End of an Era: Rio Walls Off Former Buffet to Make Way for Food Hall

A formerly renowned Las Vegas buffet, Carnival World Buffet at Rio, is being walled off to make way for a food court.

Technically, food hall.

Despite what you might think, this is the most exciting thing to happen at Rio in a very long time.

The closure of the Carnival World Buffet saved countless crabs and their legs.

Why is a wall exciting? Because it symbolizes the beginning of a new era for the long-neglected off-Strip resort.

It’s a little bittersweet, as many pine for the days of yore when cheap buffets were bountiful and synonymous with Sin City.

Out with the old, in with the new, we say.

In a fun example of the circularity of the universe, the construction wall at the Carnival World Buffet is being built by none other than Marnell LLC. The Marnells built the Rio back in 1998, and they’re going to be doing the hundreds of millions of dollars in renovations coming to Rio under its current ownership, Dreamscape. Read more.

Another fun fact: The food hall construction wall will cost $22,000.

We were surprised to see this work beginning, as Caesars Entertainment still manages the operations of Rio, and Caesars hasn’t invested more than a dozen dollars in the resort in years.

Clearly, Dreamscape and Marnell are champing at the bit to move the project forward, so Caesars Entertainment apparently signed off on starting work prior to the operation contract with Caesars officially ending.

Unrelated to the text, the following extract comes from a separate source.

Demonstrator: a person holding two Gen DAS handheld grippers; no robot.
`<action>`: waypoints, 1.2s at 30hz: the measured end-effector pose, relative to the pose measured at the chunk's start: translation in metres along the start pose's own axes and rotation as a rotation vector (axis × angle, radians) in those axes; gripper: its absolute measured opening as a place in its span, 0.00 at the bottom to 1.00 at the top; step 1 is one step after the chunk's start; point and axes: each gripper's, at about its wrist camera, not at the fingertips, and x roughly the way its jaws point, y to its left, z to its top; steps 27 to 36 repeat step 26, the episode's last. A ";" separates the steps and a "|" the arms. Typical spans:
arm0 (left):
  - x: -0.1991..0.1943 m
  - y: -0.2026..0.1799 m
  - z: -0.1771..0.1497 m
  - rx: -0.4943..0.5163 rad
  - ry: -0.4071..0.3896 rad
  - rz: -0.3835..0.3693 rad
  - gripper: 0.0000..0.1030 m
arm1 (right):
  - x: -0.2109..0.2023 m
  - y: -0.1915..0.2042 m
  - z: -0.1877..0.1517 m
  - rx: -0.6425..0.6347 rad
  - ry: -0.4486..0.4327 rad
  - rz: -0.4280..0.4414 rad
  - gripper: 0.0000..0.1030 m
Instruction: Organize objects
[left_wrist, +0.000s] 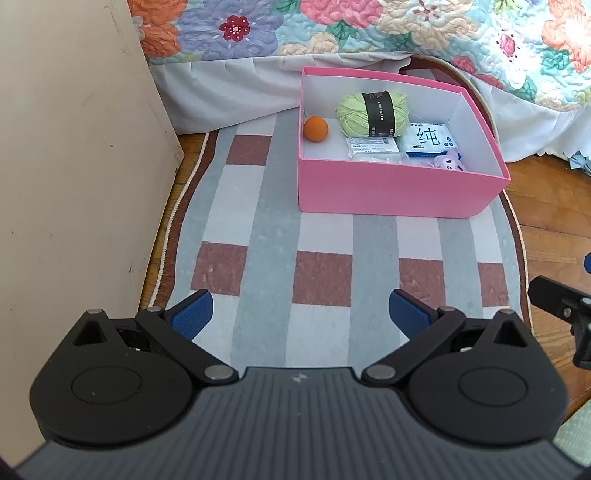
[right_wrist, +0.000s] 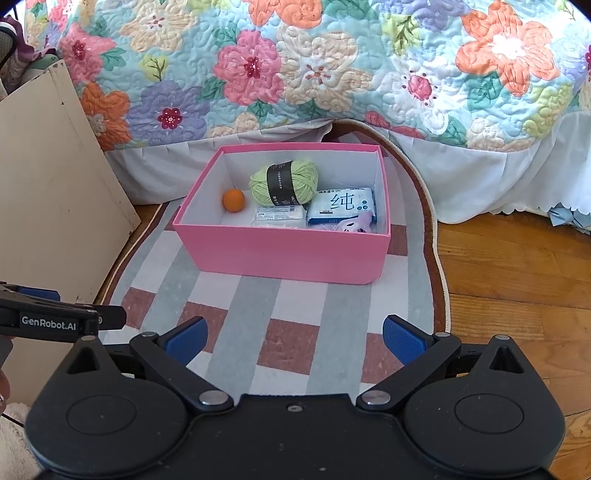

Caesars Entertainment is expected to hand over operations of Rio to Dreamscape in 2023, but not before completely ruining the reputation of the place first. Don’t get us started.

Food halls, of course, are the new buffets.

Rio’s Carnival World Buffet was probably the most famous Vegas buffet in its heyday. The buffet did a major renovation in 2014.

Longtime Vegas visitors will recall Rio once had a Village Seafood Buffet, too. That separate buffet, in the vicinity of what is now Kiss minigolf, eventually merged with the Carnival World Buffet.

If you look closely, the seafood buffet’s sign had an “Easter egg,” a Las Vegas hooker. Insiders will tell you it’s a clever nod to Rio’s casino bar.

Over time, Las Vegas casinos realized buffets lose money. The CEO of Caesars Entertainment, Tom Reeg, said the company’s Las Vegas buffets lost an average of $3 million a year.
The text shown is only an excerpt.